There were other difficulties and conflicts. The rapid pace of rebuilding, assisted by the innovative use of derricks, led to a high number of injuries and deaths on the job. To add insult to such injuries, a group of native-born reformers, ever fearful of social disorder, focused on alcohol as the root of all evil. They successfully pressured Mayor Medill to enforce an existing ban on Sunday drinking, which Chicagoans of Irish and German extraction correctly took as an attack on the saloons and beer halls in which they socialized. As Chicago politics became more embattled, Medill left for Paris well before his term was up. In the fall of 1873, Harvey Colvin, the native-born standard-bearer of a new coalition of ethnic voters that called itself the People's Party, was elected over the "reform" candidate.

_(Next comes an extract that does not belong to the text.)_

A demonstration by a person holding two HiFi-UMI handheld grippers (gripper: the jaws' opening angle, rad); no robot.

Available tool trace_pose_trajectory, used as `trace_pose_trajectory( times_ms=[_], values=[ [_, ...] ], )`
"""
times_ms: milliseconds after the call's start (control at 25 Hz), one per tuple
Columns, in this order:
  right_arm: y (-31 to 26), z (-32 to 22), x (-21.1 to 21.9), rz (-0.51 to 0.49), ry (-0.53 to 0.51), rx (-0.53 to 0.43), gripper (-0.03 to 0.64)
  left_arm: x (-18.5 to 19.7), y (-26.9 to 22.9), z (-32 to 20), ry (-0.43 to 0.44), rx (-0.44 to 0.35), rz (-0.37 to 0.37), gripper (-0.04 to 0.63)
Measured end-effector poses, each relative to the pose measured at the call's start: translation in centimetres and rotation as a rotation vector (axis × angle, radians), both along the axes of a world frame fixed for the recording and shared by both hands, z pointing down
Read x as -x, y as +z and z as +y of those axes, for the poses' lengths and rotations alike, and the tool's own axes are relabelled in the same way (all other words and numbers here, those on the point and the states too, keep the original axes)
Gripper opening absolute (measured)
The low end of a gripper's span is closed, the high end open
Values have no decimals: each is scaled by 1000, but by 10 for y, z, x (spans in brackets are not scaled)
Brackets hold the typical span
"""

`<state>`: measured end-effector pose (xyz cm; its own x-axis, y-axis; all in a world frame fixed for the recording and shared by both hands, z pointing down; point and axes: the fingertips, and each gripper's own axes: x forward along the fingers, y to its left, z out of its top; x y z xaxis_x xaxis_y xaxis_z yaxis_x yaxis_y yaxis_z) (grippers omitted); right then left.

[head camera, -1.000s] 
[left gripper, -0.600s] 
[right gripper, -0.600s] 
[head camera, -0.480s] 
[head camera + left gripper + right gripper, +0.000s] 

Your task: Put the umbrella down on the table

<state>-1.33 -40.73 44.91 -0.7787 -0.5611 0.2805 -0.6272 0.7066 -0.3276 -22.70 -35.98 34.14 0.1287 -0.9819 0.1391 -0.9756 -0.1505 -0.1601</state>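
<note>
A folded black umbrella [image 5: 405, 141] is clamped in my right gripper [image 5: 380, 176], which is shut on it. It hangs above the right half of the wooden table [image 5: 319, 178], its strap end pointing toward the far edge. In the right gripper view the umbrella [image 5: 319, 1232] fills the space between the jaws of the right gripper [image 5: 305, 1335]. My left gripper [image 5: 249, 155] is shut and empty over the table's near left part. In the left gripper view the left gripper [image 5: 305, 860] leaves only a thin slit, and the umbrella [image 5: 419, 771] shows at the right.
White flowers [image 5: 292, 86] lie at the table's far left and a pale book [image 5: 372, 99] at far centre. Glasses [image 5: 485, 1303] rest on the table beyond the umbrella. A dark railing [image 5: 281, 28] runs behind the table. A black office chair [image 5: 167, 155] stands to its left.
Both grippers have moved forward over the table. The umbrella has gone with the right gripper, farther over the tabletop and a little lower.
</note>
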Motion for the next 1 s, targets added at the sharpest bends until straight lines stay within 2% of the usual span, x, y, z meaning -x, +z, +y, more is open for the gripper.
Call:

The period of the Great Rebuilding came to a close with the Panic of 1873, which proved to be a more serious detriment to the local economy than the fire. By December the unemployed were chanting "Bread or death" outside the offices of the Relief and Aid Society, which once again refused to accede to demands to turn the balance of its funds over to the city. Not long after, in July of 1874, another fire struck the city. It started in the 400 block of South Clark Street and advanced north and east, destroying about fifty acres and over eight hundred buildings. Soon a threatened boycott of Chicago property by insurers compelled the city to adopt stricter safety codes and improve the fire department.
Some commentators who tried to take a broader view of the Great Fire and the Great Rebuilding expressed concern that the losses, large as they were, were more profound and less easily calculated than at first appeared. Impatient even before the fire with the slow development of refinement in the "junior partner," they were discouraged by the prospect that the need to rebuild would only delay Chicago's cultural growth. Most of the population had little time for such reflections. The population topped 500,000 by 1880, more than a million a decade later. By the late spring of 1873, the city was ready to celebrate its recovery, hosting a jubilee week in June. In the same year its business leaders, including several who served on the board of the Relief and Aid Society, hosted the Inter-State Industrial Exposition in an enormous new building on the lakefront. Chicago, as an inspirational post-fire song went, was "Queen of the West Once More."